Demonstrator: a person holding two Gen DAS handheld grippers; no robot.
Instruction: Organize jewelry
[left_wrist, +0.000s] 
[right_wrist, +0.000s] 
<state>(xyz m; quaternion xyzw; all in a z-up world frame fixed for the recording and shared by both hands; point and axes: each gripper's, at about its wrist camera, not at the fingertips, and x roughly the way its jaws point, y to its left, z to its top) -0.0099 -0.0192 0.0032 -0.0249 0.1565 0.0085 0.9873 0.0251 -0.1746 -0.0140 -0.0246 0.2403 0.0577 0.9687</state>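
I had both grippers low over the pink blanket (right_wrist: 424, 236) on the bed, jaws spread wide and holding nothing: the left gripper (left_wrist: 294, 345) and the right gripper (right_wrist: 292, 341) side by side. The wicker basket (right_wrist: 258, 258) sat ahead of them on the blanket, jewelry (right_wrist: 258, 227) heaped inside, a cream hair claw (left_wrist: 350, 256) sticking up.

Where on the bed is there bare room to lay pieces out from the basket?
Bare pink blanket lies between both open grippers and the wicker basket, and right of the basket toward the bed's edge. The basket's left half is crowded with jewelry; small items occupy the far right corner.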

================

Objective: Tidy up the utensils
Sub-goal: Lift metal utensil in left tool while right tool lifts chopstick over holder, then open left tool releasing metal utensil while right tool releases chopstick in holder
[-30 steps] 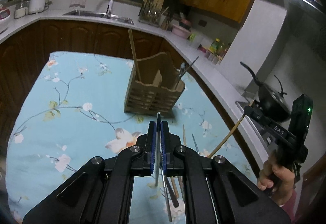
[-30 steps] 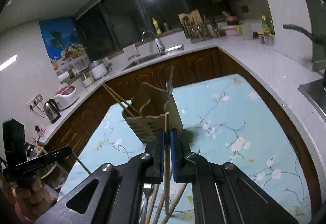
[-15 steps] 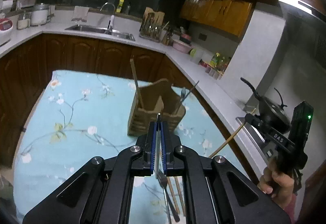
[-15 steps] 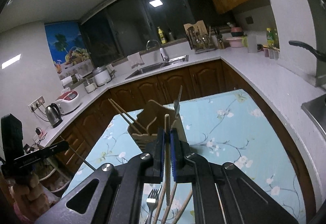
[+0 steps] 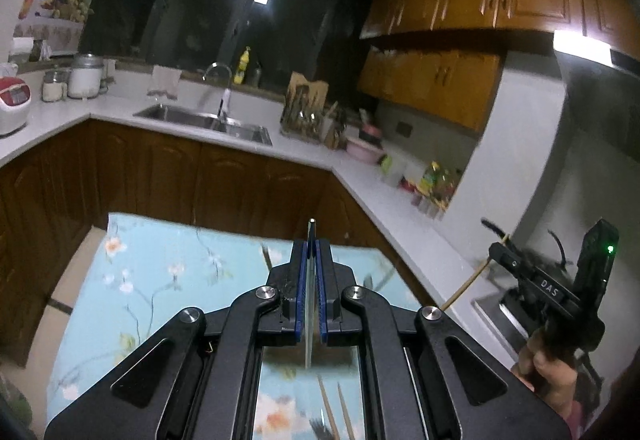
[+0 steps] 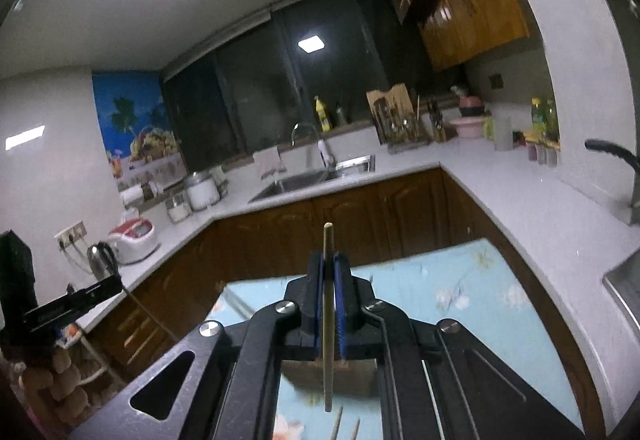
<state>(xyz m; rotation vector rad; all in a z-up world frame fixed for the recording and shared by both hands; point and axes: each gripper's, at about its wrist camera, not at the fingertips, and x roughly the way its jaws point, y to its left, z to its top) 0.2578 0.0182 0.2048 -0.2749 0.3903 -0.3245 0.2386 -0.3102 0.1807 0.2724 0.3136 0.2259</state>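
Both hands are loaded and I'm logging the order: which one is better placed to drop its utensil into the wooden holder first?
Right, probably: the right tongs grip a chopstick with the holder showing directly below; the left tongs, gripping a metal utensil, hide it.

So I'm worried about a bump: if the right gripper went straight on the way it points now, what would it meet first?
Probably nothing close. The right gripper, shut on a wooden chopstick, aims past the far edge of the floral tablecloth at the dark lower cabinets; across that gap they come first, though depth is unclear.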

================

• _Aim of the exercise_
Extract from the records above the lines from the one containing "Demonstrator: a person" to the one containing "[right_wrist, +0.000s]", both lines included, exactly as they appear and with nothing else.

• _Task response_
Demonstrator: a person holding two Gen DAS handheld grippers; no robot.
Instruction: Organize jewelry
[left_wrist, +0.000s] 
[right_wrist, +0.000s] 

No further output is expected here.